▶ [Problem description]:
If a record holds a picture, leave the picture out and repeat everything else exactly.

▶ [Task data]:

----

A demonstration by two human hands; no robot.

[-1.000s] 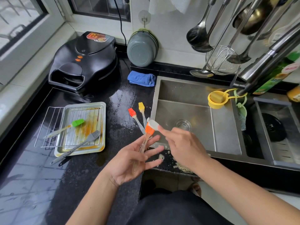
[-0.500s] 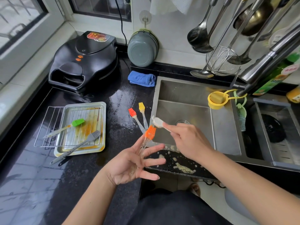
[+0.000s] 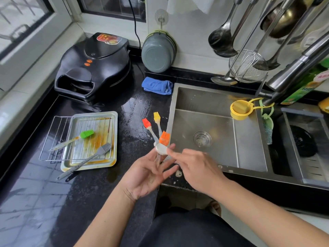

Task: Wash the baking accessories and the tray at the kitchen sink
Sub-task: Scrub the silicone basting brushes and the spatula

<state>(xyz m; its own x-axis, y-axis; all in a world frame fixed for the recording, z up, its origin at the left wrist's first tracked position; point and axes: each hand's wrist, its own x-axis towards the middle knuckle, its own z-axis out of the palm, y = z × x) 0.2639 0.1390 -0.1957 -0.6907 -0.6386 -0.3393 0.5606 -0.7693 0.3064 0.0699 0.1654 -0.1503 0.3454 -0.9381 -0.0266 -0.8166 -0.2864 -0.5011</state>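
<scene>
Soft daylight enters from the window (image 3: 26,16) at left, glaring off the wet black counter (image 3: 138,111). Wide-angle distortion bends the edges; the moving fingertips look slightly blurred.

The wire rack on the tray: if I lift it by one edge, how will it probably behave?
The rack is thin open wire, so probably light yet fairly stiff. It overhangs the tray on the left, so that edge looks easy to grip. Two brushes lie across it and would likely slide off when tilted; orange grease may make it slippery.
</scene>
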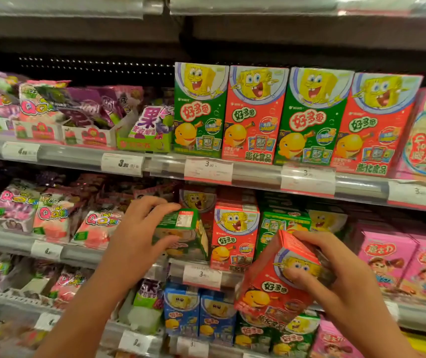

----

▶ [Exercise result]:
A demonstration by two human hands; no robot.

[-1.000s] 
[-0.500s] 
[+0.000s] 

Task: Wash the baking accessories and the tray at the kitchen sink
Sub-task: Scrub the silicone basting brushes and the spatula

<state>(xyz m; its own x-axis, y-axis; all in a world frame fixed for the recording, z up, its origin at the left wrist's first tracked position; point and axes: each hand's wrist, its own x-axis towards the middle knuckle, its own z-axis out of the palm, y = z × x) 0.2639 0.1390 -0.1957 -0.6907 -0.6386 -0.3393 0.5606 -0.7693 0.3064 0.0699 0.1654 -0.1503 0.3454 -0.9381 -0.0266 -0.8166 -0.2864 -0.5011</state>
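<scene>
Soft daylight enters from the window (image 3: 26,16) at left, glaring off the wet black counter (image 3: 138,111). Wide-angle distortion bends the edges; the moving fingertips look slightly blurred.

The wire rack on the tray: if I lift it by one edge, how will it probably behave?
The rack is thin open wire, so probably light yet fairly stiff. It overhangs the tray on the left, so that edge looks easy to grip. Two brushes lie across it and would likely slide off when tilted; orange grease may make it slippery.
</scene>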

The work on this exercise is now complete.